§ **TASK INSTRUCTIONS**
The result should consist solely of the line containing "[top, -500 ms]" and the lines that follow it below, each reproduced exactly, the last line included.
※
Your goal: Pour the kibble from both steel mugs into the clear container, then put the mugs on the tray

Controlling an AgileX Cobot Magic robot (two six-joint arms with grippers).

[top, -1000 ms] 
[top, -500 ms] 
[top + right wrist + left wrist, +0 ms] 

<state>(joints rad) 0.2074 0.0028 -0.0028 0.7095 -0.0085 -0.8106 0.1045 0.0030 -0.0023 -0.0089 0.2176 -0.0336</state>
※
§ **ANSWER SECTION**
[top, -500 ms] 
[top + right wrist + left wrist, +0 ms] 

<state>(joints rad) 0.2074 0.0028 -0.0028 0.7095 -0.0085 -0.8106 0.1045 0.0030 -0.0023 -0.0089 0.2176 -0.0336</state>

With this, there is nothing more to the exercise.